Ambiciosa en sus proporciones, La espina de Dios pretende abarcar al completo la relación de Jesús con sus apóstoles, trazando un enorme arco argumental que comprende desde los primeros encuentros hasta la muerte y resurrección del profeta. Óscar Parra de Carrizosa trata de representar los pasajes más representativos del Nuevo Testamento a través de una devoción y una adoración al texto bíblico que podrían recordar a los procedimientos de Franco Zeffirelli (Jesús de Nazaret, 1977) pero no conviene olvidar que, tal vez, su referencia más cercana podría ser en realidad La Biblia (Crispin Reece, Tony Mitchell, Christopher Spencer, 2013), aquel artefacto televisivo al que la banda sonora de Raúl Grillo debe no pocas similitudes en su espíritu de corte zimmeriano.
Que el realizador de La espina de Dios sea también director de fotografía y firme además el montaje de la película habla del tipo de proyecto y la dificultad para levantar una idea de tal envergadura. Quizá donde la película brille realmente sea en la manera en la que saca partido de cada miembro del reparto, ofreciendo a cada uno de ellos continuos momentos de lucimiento. En esa dirección de actores es donde el autor muestra un mayor control sobre lo que ocurre, pero dos de los grandes motivos por los que la cinta naufraga son las otras disciplinas técnicas que también van firmadas por el realizador.
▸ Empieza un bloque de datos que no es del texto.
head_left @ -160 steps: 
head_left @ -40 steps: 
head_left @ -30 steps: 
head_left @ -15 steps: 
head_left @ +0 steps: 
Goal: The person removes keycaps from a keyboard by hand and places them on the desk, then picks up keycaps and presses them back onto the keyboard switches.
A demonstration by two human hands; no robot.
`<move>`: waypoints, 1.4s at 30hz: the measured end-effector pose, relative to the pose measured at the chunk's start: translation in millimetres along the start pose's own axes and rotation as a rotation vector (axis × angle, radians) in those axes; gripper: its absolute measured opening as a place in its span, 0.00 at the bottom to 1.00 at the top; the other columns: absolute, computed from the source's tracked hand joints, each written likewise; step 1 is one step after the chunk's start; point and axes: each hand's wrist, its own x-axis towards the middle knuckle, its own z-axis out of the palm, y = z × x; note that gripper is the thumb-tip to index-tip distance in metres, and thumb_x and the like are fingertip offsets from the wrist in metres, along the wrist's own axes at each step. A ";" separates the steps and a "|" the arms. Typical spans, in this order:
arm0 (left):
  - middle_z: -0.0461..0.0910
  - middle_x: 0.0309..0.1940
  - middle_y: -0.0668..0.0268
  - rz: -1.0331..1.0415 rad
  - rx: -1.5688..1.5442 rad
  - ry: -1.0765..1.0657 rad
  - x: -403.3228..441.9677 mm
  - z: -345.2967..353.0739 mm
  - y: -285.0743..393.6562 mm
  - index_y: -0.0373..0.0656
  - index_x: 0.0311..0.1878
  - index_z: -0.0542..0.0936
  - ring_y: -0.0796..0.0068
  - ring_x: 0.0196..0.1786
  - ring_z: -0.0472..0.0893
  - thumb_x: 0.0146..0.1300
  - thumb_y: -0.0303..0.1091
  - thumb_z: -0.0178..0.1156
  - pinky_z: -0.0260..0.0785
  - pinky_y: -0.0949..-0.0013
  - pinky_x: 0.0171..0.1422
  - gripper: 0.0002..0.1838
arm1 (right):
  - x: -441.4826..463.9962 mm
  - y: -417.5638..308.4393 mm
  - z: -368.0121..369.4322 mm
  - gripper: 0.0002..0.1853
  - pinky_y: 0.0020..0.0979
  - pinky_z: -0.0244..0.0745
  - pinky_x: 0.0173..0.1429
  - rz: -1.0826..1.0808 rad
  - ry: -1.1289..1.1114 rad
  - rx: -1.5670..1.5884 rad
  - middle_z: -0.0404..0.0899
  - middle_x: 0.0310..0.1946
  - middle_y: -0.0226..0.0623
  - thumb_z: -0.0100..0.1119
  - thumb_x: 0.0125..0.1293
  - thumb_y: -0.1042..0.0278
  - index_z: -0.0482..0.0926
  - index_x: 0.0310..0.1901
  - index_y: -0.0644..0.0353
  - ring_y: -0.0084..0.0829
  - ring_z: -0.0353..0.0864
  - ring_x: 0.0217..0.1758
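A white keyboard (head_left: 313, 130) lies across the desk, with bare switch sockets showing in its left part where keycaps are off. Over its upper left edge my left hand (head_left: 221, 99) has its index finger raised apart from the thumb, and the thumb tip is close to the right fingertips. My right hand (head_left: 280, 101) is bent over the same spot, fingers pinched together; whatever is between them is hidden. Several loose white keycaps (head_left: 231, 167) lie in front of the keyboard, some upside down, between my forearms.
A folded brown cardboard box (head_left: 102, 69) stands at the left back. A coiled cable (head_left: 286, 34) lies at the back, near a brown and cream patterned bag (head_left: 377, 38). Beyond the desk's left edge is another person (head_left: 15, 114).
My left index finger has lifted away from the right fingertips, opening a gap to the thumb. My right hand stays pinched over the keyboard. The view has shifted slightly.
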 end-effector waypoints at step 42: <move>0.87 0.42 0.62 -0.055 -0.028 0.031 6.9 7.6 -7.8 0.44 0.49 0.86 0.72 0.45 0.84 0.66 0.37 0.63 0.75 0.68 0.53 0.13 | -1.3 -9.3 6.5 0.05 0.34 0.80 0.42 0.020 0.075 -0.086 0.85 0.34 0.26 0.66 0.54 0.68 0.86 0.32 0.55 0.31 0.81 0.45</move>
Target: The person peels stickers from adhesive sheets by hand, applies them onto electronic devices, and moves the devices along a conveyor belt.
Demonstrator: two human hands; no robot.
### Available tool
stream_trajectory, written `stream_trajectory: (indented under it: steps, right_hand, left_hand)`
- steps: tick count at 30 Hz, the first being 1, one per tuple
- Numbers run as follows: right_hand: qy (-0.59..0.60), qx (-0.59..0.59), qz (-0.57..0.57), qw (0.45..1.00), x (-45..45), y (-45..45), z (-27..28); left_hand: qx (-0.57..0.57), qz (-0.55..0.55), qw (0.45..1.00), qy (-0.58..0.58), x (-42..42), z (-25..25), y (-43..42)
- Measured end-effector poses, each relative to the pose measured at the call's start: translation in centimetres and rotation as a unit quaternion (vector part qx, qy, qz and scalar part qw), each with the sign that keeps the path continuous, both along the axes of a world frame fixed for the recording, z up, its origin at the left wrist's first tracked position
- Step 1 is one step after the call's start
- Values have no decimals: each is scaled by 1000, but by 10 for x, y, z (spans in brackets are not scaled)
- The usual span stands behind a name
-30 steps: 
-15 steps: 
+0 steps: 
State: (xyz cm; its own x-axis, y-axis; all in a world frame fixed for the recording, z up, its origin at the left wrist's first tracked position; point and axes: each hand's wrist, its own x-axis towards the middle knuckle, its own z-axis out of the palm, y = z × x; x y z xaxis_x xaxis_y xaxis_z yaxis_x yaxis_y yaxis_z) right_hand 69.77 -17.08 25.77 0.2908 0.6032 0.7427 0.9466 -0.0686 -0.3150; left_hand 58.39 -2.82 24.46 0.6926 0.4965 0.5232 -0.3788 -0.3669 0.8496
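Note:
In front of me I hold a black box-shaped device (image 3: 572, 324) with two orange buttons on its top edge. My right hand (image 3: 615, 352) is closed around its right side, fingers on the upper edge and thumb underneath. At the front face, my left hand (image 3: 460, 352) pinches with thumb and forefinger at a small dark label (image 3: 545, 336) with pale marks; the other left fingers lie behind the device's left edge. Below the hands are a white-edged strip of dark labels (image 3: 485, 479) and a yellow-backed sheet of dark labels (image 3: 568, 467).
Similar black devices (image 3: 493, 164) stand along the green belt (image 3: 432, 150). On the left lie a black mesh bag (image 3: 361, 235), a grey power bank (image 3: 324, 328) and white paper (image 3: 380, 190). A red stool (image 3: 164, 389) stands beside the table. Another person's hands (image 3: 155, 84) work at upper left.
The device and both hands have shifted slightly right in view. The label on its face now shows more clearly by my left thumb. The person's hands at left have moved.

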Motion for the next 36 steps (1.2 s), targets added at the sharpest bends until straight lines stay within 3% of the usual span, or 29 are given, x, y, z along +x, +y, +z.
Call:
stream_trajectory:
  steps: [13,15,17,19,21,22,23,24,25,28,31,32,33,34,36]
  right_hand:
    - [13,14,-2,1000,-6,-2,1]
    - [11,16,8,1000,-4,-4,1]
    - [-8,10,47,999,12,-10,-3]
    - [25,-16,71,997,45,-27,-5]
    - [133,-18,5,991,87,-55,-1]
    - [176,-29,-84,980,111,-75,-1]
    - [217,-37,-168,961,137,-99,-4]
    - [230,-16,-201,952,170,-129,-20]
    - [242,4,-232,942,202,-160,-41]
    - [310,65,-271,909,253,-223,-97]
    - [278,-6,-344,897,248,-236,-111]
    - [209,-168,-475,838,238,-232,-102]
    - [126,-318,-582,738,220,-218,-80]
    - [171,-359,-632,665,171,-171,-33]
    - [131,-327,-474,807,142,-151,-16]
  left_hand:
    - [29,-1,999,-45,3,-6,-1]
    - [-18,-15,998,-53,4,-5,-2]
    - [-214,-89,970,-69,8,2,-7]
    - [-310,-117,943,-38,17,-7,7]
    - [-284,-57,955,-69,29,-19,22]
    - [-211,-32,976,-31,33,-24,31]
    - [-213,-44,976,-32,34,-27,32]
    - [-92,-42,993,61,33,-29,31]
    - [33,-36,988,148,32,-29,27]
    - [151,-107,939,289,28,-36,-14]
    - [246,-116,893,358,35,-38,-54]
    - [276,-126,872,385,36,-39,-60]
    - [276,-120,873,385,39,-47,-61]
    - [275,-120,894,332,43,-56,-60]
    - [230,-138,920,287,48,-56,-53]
El trabajo fotográfico parece haber pasado por auténticas dificultades durante el rodaje, lo que se ha traducido en cielos saturados, en ciertos colores abrasivos o en una fotografía en interiores donde el excesivo contraste termina por conducir las secuencias al terreno de irreal. La labor de montaje, también apresurada, no se traduce en una escritura de imágenes, sino más bien en la utilización de manera indiscriminada de todas las posibles tomas obtenidas durante el rodaje, lo que imposibilita la existencia de unas imágenes comunicantes más allá de la simple representación: la imagen salta de un eje a otro sin sentido aparente, lo cual no conduce a una mayor fluidez narrativa sino a una cierta invitación a la confusión y al aturdimiento.
Si bien la película intenta huir de la solemnidad en su deseo de ofrecer una imagen cercana de Jesús, introduciendo pequeñas bromas en el seno del grupo, lo cierto es que esos pequeños detalles son ensombrecidos por un respeto literal al texto bíblico que, en numerosas ocasiones, limitan la expresividad y la libertad de la que podrían haber disfrutado en una aproximación más flexible. Superada por la magnitud de lo que pretende representar en su última media hora, La espina de Dios se acerca más a la sinceridad que pretende respirar cuanto más íntimo se vuelve su relato, allí donde no hay música, en esos momentos donde la cámara se detiene sobre su actor principal y le permite recitar el texto, justo en ese espacio de profunda intimidad. En esos momentos parece que la película despertase y se diese cuenta, por un momento, de que la historia más grande jamás contada solo es capaz de surgir a través de los momentos en apariencia insignificantes.